Recent moves by Ginnie Mae and the Federal Housing Finance Agency to help mortgage servicers meet some of their short-term financial needs fail to defuse the ticking time bomb that could inflict lasting damage on millions of low- and middle-income families and blow a hole in an economic recovery from the COVID-19 crisis.
In a matter of months, the temporary reprieve from eviction for not paying rent provided by the CARES Act for federally assisted properties will end. Unpaid back rent will still be due. Those who received forbearance could end up seeing their payments effectively double for the remainder of their leases, “a crushing burden for most renters,” according to Laurie Goodman and Dan Magder of the Urban Institute. An increase in evictions seems inevitable.

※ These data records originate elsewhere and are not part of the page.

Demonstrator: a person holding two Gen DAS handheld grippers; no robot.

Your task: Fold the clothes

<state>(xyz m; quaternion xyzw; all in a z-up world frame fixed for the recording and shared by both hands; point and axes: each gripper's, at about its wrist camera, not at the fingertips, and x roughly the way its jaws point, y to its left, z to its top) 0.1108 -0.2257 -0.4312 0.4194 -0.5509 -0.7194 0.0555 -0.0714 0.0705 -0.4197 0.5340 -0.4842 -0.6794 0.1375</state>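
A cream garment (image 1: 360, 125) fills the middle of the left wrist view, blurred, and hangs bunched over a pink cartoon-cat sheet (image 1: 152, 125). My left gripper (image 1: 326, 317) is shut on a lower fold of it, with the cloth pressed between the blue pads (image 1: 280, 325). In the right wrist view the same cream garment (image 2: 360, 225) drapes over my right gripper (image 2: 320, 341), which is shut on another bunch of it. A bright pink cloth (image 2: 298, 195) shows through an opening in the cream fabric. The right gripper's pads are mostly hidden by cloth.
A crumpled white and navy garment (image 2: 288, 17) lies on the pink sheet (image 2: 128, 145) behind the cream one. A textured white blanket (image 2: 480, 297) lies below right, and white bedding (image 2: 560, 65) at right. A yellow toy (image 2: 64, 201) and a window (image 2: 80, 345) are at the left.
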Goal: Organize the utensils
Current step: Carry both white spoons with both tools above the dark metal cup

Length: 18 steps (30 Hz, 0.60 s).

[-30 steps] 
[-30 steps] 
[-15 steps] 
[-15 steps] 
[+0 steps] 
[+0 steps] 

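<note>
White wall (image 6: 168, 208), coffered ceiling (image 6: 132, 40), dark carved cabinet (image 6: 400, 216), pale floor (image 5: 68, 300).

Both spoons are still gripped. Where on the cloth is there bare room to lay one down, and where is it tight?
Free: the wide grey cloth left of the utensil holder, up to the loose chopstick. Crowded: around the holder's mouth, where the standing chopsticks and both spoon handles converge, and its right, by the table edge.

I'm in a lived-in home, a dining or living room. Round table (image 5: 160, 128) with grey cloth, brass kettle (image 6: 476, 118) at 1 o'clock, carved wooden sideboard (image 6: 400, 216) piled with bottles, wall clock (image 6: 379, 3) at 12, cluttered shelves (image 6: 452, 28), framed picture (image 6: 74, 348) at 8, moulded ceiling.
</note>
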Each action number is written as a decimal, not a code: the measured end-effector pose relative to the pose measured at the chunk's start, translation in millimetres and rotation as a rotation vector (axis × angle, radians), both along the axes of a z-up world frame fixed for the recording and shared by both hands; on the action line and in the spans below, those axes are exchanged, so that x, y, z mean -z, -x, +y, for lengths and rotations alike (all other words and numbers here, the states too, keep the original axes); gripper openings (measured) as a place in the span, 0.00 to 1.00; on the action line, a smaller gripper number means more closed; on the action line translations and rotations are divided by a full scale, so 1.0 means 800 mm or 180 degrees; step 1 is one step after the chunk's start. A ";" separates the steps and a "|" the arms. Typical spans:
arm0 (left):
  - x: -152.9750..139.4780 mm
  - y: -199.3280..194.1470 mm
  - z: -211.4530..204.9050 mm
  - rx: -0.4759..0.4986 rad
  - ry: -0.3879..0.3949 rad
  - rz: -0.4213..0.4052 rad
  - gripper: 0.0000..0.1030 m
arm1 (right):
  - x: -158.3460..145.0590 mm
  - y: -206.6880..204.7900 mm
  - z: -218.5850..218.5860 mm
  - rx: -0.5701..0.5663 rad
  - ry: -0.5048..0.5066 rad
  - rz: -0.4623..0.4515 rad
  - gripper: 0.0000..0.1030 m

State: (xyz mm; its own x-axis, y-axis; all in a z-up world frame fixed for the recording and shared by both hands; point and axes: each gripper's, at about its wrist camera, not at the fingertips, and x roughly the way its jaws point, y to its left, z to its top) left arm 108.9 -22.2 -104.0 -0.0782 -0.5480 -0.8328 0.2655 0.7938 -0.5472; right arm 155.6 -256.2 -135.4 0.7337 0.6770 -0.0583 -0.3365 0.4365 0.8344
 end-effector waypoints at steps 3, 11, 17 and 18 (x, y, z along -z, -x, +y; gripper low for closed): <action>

And what about the apartment owners—many of whom are small businesses and nonprofit organizations? Fannie Mae and Freddie Mac, the country’s largest multifamily lenders, have offered owners a brief period to make up mortgage shortfalls. But how many owners will find tenants who will pay higher rents than before COVID-19? Owners’ only choices will be to deplete reserves, delay important health and safety maintenance, or default.
Homeowners, too, will be hard pressed to pay their forborne mortgage payments when they come due. Some will be able to work with their lenders to modify the terms of their loans, but many will find themselves in default. Moody’s chief economist Mark Zandi projects as many as 2 million resulting foreclosures.